*Data excerpt*.
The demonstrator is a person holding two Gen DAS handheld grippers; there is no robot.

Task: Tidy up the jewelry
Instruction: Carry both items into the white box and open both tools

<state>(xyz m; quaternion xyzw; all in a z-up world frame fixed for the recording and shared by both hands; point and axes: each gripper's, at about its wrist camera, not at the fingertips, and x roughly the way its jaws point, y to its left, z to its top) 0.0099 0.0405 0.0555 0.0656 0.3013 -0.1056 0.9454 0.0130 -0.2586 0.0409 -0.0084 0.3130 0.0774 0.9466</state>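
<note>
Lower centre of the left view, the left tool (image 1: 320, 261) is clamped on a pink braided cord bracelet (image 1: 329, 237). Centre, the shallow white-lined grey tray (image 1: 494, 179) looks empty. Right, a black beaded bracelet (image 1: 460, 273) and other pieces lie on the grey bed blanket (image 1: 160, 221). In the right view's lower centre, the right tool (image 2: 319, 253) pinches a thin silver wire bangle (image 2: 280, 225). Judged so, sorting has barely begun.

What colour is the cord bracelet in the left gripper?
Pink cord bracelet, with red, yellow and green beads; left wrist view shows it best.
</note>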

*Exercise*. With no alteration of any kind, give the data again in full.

*Task output*.
The demonstrator is a person holding two Gen DAS handheld grippers; there is no robot.

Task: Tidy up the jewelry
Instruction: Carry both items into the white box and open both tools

<state>(xyz m; quaternion xyzw; all in a z-up world frame fixed for the recording and shared by both hands; point and axes: each gripper's, at about its wrist camera, not at the fingertips, and x roughly the way its jaws point, y to its left, z to its top) 0.0099 0.0405 0.0555 0.0656 0.3013 -0.1056 0.9454 0.0130 -0.2586 0.0409 -0.0084 0.3130 0.0774 0.9466</state>
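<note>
Lower centre of the left view, the left tool (image 1: 320, 261) is clamped on a pink braided cord bracelet (image 1: 329, 237). Centre, the shallow white-lined grey tray (image 1: 494, 179) looks empty. Right, a black beaded bracelet (image 1: 460, 273) and other pieces lie on the grey bed blanket (image 1: 160, 221). In the right view's lower centre, the right tool (image 2: 319, 253) pinches a thin silver wire bangle (image 2: 280, 225). Judged so, sorting has barely begun.

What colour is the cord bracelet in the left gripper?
Pink cord bracelet, with red, yellow and green beads; left wrist view shows it best.
</note>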

With that, the answer is finished.